Sempre que mostrei este trecho da Bíblia aos asd, eles tentaram sair dessa situação embaraçosa das seguintes maneiras:
a) disseram-me que “Paulo não estava falando da Lei de Deus, e sim, da Lei de Moisés”. Vimos, porém, que o texto em tela não admite esse subterfúgio, pois trata especificamente do Decálogo, que eles chamam de Lei de Deus e dizem que está de pé;
b) No versículo 14, o que foi abolido não teria sido o “Antigo Testamento, e sim, o “véu” do obscurantismo espiritual, próprio dos incrédulos”. Ora, isso é evasiva. O contexto deixa claro que Paulo se referia à Lei;
c) citaram Jr. 31.31-32, que diz: “Eis que os dias vêm, diz o Senhor, em que farei um pacto, com a casa de Israel e com a casa de Judá, não conforme o pacto que fiz com seus pais, no dia em que os tomei pela mão, para os tirar da terra do Egito, esse meu pacto que eles INVALIDARAM, apesar de eu os haver desposado, diz o Senhor” (grifo nosso, Versão Revisada). E “explicaram” o texto em análise assim: “A palavra original, traduzida em II Co. 3.7 por ‘transitória’, pode ser traduzida também por ‘abolida’; Isto significa que os judeus, por causa da sua desobediência, estavam, como bem o observou Jr (31.31-32), invalidando ou ABOLINDO a Lei de Deus, isto é, estavam tornando-a sem efeito em suas vidas, visto que ela só é eficaz na vida daquele que a obedece. É disto que Paulo estava falando”. Mas este “argumento”, aparentemente sólido, é um disparate que só serve para revelar o desespero daqueles que, embora sabendo que o erro não presta, não querem abandoná-lo, por estarem apaixonados pelo mesmo. Senão, raciocinemos: Se o motivo pelo qual o apóstolo Paulo disse que o Decálogo era transitório, fosse porque havia alguém transgredindo-o, ele não poderia contrastá-lo com o Novo Testamento, afirmando que este, ao contrario daquele, permanece; visto que o Novo Testamento é transgredido pela grande maioria da humanidade. Se o Decálogo era transitório, porque não estava sendo obedecido por alguém, o Novo Testamento transitório é, já que a maioria esmagadora não o vive também. E, como sabemos, o Novo Testamento também só é eficaz na vida daquele que o aceita. E os falsos cristãos apenas fingem aceitá-lo.
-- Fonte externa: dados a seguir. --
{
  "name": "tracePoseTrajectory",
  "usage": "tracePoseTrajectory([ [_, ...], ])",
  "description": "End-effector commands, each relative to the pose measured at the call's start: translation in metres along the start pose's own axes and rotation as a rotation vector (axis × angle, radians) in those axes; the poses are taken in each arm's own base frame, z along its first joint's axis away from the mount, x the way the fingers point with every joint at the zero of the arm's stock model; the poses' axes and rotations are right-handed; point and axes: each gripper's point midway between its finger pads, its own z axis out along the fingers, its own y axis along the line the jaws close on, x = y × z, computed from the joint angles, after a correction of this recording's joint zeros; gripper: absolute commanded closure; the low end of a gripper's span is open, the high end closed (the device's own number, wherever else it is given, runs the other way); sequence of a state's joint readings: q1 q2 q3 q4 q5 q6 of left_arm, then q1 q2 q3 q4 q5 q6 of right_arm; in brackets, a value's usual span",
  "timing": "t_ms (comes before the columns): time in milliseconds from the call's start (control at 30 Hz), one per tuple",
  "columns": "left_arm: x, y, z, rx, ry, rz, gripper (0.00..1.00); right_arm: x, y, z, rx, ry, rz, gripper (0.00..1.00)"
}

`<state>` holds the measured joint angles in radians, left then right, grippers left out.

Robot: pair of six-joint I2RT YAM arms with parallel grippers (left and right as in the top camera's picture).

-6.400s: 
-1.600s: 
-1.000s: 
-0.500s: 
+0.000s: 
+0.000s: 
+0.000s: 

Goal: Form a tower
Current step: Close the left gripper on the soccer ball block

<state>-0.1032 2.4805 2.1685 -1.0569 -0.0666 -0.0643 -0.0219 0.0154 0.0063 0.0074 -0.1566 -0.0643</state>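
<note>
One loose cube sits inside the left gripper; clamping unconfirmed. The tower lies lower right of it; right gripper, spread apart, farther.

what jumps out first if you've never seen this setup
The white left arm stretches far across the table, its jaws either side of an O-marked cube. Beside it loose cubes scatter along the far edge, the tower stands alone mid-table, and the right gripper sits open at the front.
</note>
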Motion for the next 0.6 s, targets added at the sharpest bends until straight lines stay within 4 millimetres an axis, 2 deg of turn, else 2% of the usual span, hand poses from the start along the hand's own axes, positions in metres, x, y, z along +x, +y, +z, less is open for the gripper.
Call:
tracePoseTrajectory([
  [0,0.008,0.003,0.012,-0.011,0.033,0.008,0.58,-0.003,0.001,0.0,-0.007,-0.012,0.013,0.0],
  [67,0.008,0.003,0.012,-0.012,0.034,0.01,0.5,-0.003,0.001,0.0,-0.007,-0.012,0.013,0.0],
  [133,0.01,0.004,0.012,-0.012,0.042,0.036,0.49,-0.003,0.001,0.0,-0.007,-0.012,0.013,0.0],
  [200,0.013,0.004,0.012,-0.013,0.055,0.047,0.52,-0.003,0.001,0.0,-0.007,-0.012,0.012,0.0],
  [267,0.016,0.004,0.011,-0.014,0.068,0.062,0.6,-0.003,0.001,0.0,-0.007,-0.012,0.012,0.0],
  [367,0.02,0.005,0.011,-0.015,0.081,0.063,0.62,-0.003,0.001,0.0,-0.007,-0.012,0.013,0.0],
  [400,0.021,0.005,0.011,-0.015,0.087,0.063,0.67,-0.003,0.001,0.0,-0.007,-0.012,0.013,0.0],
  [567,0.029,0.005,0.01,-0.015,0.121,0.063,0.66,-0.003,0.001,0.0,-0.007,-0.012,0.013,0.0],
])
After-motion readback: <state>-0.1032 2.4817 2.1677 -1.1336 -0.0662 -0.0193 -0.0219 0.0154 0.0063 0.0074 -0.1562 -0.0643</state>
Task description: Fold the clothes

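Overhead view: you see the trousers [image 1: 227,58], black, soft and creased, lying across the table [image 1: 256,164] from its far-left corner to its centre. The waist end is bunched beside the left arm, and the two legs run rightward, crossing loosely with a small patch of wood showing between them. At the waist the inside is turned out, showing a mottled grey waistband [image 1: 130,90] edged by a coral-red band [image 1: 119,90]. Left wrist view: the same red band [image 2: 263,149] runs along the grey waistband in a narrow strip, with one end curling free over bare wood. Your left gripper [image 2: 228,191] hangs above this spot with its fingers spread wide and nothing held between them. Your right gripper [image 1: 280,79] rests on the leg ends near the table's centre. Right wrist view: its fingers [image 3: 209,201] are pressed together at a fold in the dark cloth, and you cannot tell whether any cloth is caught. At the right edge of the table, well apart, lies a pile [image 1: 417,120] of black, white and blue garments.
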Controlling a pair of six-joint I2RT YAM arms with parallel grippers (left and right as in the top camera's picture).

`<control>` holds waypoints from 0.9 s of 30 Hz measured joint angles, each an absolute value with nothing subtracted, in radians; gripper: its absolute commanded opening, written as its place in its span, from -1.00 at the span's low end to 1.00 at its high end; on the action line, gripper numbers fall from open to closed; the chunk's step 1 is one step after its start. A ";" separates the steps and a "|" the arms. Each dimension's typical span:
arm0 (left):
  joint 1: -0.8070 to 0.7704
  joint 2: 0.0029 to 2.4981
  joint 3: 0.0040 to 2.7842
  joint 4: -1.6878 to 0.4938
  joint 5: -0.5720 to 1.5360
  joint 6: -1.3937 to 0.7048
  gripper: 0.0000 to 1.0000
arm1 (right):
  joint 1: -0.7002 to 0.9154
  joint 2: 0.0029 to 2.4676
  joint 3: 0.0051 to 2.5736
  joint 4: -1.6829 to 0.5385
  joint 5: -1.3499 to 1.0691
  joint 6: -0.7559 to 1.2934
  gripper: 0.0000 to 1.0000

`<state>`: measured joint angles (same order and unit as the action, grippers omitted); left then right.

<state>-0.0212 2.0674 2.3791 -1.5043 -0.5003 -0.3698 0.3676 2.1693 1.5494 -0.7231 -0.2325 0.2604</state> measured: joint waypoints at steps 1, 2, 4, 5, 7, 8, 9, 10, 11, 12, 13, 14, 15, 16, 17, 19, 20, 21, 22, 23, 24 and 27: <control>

      Concordamos plenamente que o original grego traduzido na ARC por “era transitório” pode ser traduzido por “estava sendo abolido”; mas a “explicação” que os asd me têm dado desta passagem bíblica, não resiste um confronto com a Bíblia.
      O trecho bíblico em lide (a saber, II Co. 3.6-16) pode, por si só, dirimir as dúvidas dum inquiridor sincero, pois diz sem rodeios que o Decálogo era transitório, ou seja, estava sendo abolido, e que finalmente sucumbiu com Cristo no Gólgota. Observemos que o versículo 16 diz abertamente que o “Velho Testamento... foi por Cristo abolido” (ALMEIDA REVISTA E CORRIGIDA).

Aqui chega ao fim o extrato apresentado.